You are talking from a human perspective on the game.  I am talking from the
apparent perspective of the program playing the black pieces.



>
>GM yermolinsky was saying that he actually liked black's position after 10
>moves. he believed that black had good chances with such a kingside pawn
>advance.


Again, who cares what he thinks?  He is looking at it from a human perspective.
Advancing the king-side pawns would be a natural plan.  But _not_ to Fritz,
as we all saw.  Therefore, if the program has no hope of finding the right
plan and exercising it, then playing into such a position should give every
move leading to the position a ??.



>
>but....:
>of course, fritz had no idea that it had to do that, so in a way you are right -

That is my point.  That is the part about creating an opening book that is so
very difficult.  You _must_ play into variations you can reasonably be expected
to handle.  And you must avoid those variations that lead to positions you are
going to wreck.





>getting into this interesting position was equivalent to losing for fritz. but
>it has nothing to do with the objective evaluation of that position.

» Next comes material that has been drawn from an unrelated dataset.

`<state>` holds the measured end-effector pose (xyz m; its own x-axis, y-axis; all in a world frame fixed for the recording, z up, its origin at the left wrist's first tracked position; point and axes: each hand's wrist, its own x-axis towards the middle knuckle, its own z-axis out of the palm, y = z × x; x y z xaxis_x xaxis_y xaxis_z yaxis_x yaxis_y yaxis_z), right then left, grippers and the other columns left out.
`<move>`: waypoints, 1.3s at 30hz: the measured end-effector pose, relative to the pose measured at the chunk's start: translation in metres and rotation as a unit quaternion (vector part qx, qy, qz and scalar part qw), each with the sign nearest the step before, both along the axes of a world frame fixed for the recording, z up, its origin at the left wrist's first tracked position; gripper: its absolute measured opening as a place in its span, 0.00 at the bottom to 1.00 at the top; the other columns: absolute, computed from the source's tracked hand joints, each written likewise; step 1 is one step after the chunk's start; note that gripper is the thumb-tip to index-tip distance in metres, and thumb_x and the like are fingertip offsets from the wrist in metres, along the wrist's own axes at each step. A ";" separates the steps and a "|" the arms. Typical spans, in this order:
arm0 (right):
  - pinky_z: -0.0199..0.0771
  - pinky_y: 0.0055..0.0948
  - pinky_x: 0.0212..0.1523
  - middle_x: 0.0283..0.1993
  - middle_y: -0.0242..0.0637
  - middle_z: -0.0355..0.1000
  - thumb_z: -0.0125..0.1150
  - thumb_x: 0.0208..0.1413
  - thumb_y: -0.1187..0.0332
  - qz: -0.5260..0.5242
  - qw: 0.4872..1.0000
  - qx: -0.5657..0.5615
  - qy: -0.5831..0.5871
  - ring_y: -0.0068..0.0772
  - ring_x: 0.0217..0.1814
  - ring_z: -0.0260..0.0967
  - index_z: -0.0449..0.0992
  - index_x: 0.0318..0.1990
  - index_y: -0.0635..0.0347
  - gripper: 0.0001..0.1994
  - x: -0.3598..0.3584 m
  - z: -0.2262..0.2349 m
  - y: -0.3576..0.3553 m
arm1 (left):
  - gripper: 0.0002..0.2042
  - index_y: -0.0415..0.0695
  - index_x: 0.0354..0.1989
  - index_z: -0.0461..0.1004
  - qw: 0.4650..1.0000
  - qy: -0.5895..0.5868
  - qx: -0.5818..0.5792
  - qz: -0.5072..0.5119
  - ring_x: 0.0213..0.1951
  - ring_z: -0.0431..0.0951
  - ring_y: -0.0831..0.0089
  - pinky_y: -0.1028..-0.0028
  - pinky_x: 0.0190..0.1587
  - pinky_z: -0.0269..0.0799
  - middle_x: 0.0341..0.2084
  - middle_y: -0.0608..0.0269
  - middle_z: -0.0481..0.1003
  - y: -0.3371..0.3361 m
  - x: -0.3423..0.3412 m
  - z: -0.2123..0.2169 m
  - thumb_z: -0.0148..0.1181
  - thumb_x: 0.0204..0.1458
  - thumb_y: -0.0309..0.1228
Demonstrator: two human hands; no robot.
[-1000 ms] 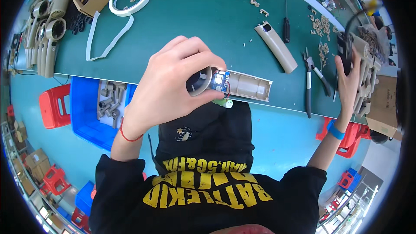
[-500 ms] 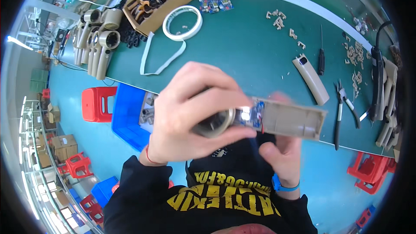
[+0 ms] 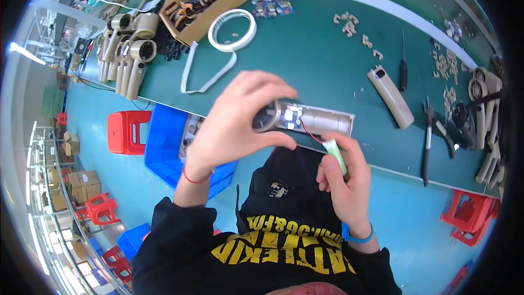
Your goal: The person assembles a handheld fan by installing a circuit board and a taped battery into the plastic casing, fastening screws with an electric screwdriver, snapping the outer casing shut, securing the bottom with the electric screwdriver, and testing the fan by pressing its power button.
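Observation:
A beige handheld-fan-like housing lies at the table's front edge, round head to the left and its handle's hollow side facing up. A small circuit board sits in the handle next to the head. My left hand arches over the round head, thumb and fingers spread apart; its palm hides part of the head. Between the thumb and fingers of my right hand is a pale green cylindrical battery. A red wire runs from it to the board.
A handle cover, screwdriver and pliers lie to the right, near a black tool. Tape roll, parts carton and several housings are at left. A blue bin stands below the table edge.
The housing has moved left and down onto the table edge. My left fingers have spread from their grip, and my right hand now holds the battery beside the handle. The black tool has shifted.

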<state>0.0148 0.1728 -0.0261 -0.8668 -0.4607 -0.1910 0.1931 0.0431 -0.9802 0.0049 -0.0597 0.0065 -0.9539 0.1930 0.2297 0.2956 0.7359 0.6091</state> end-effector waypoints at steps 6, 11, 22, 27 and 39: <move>0.70 0.19 0.36 0.41 0.39 0.72 0.49 0.66 0.71 0.144 0.959 -0.210 -0.126 0.21 0.38 0.69 0.55 0.72 0.56 0.27 -0.016 -0.003 0.015 | 0.14 0.43 0.48 0.77 0.973 0.110 -0.136 0.150 0.51 0.73 0.54 0.63 0.55 0.68 0.47 0.55 0.75 -0.065 -0.018 -0.002 0.61 0.52 0.22; 0.74 0.28 0.48 0.54 0.51 0.71 0.53 0.63 0.75 0.185 0.908 -0.333 -0.173 0.33 0.49 0.73 0.48 0.74 0.57 0.33 -0.019 -0.006 0.008 | 0.18 0.45 0.47 0.77 0.952 0.088 -0.268 0.117 0.51 0.70 0.54 0.61 0.55 0.67 0.45 0.57 0.74 -0.092 -0.034 -0.014 0.66 0.44 0.21; 0.76 0.22 0.37 0.34 0.34 0.76 0.77 0.37 0.80 0.146 0.983 -0.095 0.051 0.26 0.38 0.78 0.64 0.63 0.64 0.41 -0.015 -0.003 0.007 | 0.11 0.38 0.40 0.71 0.921 0.253 -0.239 0.176 0.47 0.77 0.47 0.54 0.58 0.68 0.35 0.54 0.79 -0.069 0.006 0.021 0.65 0.50 0.21; 0.77 0.19 0.39 0.46 0.45 0.79 0.70 0.48 0.82 0.126 0.976 -0.176 -0.030 0.28 0.43 0.79 0.58 0.68 0.58 0.39 -0.012 0.002 -0.007 | 0.19 0.41 0.39 0.72 0.957 0.205 -0.118 0.168 0.34 0.77 0.56 0.61 0.41 0.72 0.33 0.56 0.77 -0.043 0.069 0.020 0.75 0.39 0.23; 0.68 0.14 0.32 0.30 0.28 0.74 0.71 0.51 0.78 0.164 0.970 -0.154 -0.090 0.13 0.32 0.73 0.59 0.65 0.58 0.35 -0.008 -0.002 -0.026 | 0.20 0.40 0.43 0.70 0.994 0.075 -0.058 0.054 0.37 0.75 0.57 0.61 0.40 0.68 0.34 0.59 0.74 0.022 0.092 -0.011 0.69 0.40 0.19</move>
<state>0.0072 0.1463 -0.0276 -0.6288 -0.7658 -0.1350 0.3873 -0.1579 -0.9083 0.0970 -0.0376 -0.0043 -0.9275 0.1247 0.3525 0.2916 0.8313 0.4732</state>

Objective evaluations are meaningless here.  You have to evaluate from
the perspective of the two players.  White knew what was needed.  Black had
no clue.  The basic conclusion was that black was busted, even if a human
GM could have won with black.




>
>i was already surprised that they chose ...a6 - that often leads to such closed
>positions. i've asked this before, but i don't remember getting an answer: how
>good is mr. kure at chess?
>


He is very good at preparing openings against computers.  However, when you
step into GM competition, you enter a different world.  That might have been
find vs computers, but against a wiley human, it was a mistake.